CHICAGO An analysis of Medicare beneficiaries suggests that surgical treatment for nonmelanoma skin cancer (NMSC) increased substantially from 2001 through 2006, primarily due to a doubling in the rate of Mohs micrographic surgery procedures, according to a report published in the April issue of Archives of Dermatology, a JAMA Network publication.
More than 3 million NMSCs are diagnosed each year in the United States and the variety of treatment options include surgical excision and Mohs micrographic surgery (MMS), which examines 100 percent of the surgical margin during the procedure. Surgical excision is effective for most primary basal cell carcinomas but cure rates are higher with MMS in patients with recurrent, infiltrative and high-risk anatomical site cancers, such as on the face, the authors write in their study background. But the authors note there is debate about the efficacy of surgical treatment (MMS vs surgical excision) for primary NMSC and the cost-efficacy of MMS.
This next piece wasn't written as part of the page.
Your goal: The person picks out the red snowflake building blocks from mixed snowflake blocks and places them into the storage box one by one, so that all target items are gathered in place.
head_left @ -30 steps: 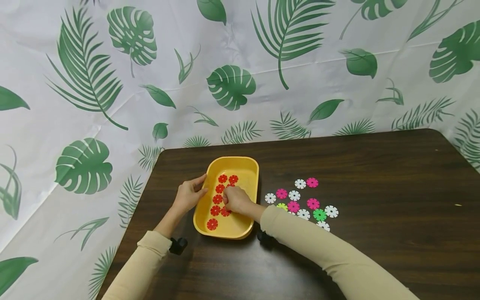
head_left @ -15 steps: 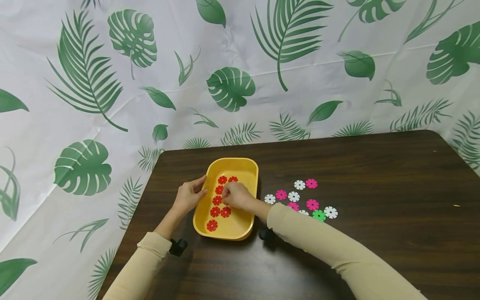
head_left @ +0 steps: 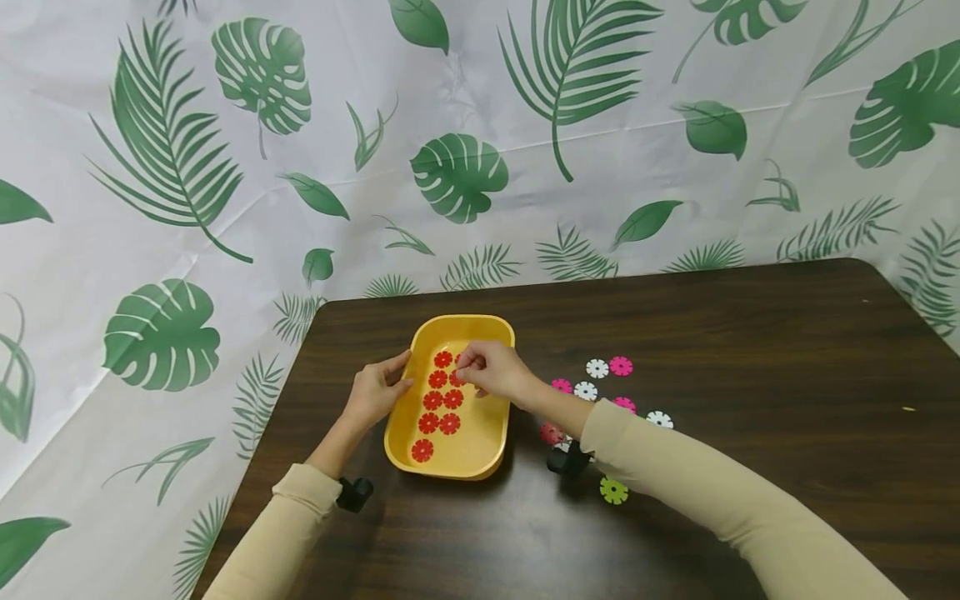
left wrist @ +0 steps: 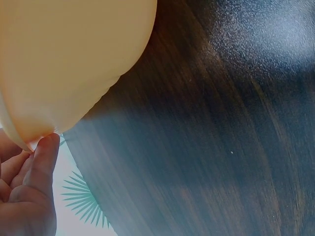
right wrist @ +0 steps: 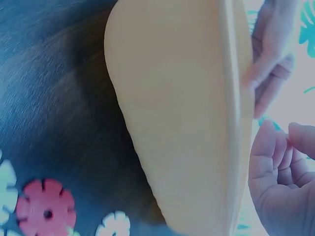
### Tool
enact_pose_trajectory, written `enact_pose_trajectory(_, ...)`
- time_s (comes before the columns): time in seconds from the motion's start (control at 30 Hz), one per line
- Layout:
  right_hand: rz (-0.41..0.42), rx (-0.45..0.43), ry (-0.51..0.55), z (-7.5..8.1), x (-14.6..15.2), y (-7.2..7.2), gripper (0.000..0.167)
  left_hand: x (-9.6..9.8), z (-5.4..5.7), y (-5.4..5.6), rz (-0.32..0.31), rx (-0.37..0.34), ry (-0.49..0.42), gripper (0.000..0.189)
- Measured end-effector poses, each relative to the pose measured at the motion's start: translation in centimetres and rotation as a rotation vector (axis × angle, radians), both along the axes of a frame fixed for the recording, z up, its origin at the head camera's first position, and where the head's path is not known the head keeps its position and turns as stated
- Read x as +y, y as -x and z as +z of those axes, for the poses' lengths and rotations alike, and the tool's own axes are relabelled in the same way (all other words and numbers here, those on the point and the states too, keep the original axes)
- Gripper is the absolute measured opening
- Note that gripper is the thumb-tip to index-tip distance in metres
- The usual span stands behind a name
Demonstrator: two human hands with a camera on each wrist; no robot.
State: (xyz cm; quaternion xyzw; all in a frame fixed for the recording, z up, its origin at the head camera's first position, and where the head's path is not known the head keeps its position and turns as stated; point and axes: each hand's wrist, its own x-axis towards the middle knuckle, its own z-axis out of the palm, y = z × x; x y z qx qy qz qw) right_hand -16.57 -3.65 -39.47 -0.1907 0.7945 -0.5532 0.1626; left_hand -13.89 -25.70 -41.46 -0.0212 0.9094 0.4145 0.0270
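A yellow plastic tray [head_left: 474,446] lies on the dark table, with two columns of red notched discs [head_left: 432,400] flat on its floor. My left hand [head_left: 372,393] grips the tray's left rim, thumb on the inner side and fingers outside; the left wrist view shows this pinch too. Over the tray's upper right part hovers my right hand [head_left: 495,369], its fingers curled and the thumb close to the index finger. No disc shows between those fingers in the right wrist view [right wrist: 283,182]. One upper red disc is partly hidden behind this hand.
Right of the tray lie loose notched discs: white [head_left: 597,368], pink [head_left: 620,366] and a yellow-green disc [head_left: 613,490] nearer the front. My right forearm covers some of them. A leaf-patterned cloth [head_left: 457,83] hangs behind the table [head_left: 750,350].
My right hand has drawn back up and to the right from the red discs, uncovering a disc in the right column. The left hand keeps its hold on the tray.
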Motion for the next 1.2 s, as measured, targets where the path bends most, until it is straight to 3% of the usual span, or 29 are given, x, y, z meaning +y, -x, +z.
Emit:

Kate V. Viola, M.D., M.H.S., of the Albert Einstein College of Medicine, New York, and colleagues conducted a retrospective analysis of Medicare beneficiaries undergoing surgery (MMS vs surgical excision) to treat NMSC. A total of 26,931 patients with NMSC were surgically treated from 2001 through 2006 in the researchers' 5 percent sample of Medicare beneficiaries. Of the operations, 9,802 (36.4 percent) were MMS and 17,129 (63.6 percent) were surgical excisions.
During the study period, the rate of surgical excision increased slightly (1.8 vs 2.1 per 100 Medicare beneficiaries), while the rate of MMS doubled (0.75 vs 1.5 per 100 Medicare beneficiaries). Compared with surgical excision, MMS was more likely to be performed on lesions on the lip (60.1 percent vs 39.9 percent) and eyelid (57.2 percent vs 42.8 percent). Atlanta had the highest proportion of patients with NMSC treated with MMS (45.1 percent). The authors note that a higher proportion of MMS was performed in younger patients.
"To our knowledge, this is the only study to examine the national patterns of use of MMS for NMSC over time. Patient age and lesion location were significantly associated with the type of surgery (MMS vs surgical excision), yet there were wide variations in regional MMS use and geographical disparity that warrant further investigation. Additional large, prospective studies are needed to further identify surgical treatment outcomes for NMSC," the authors conclude.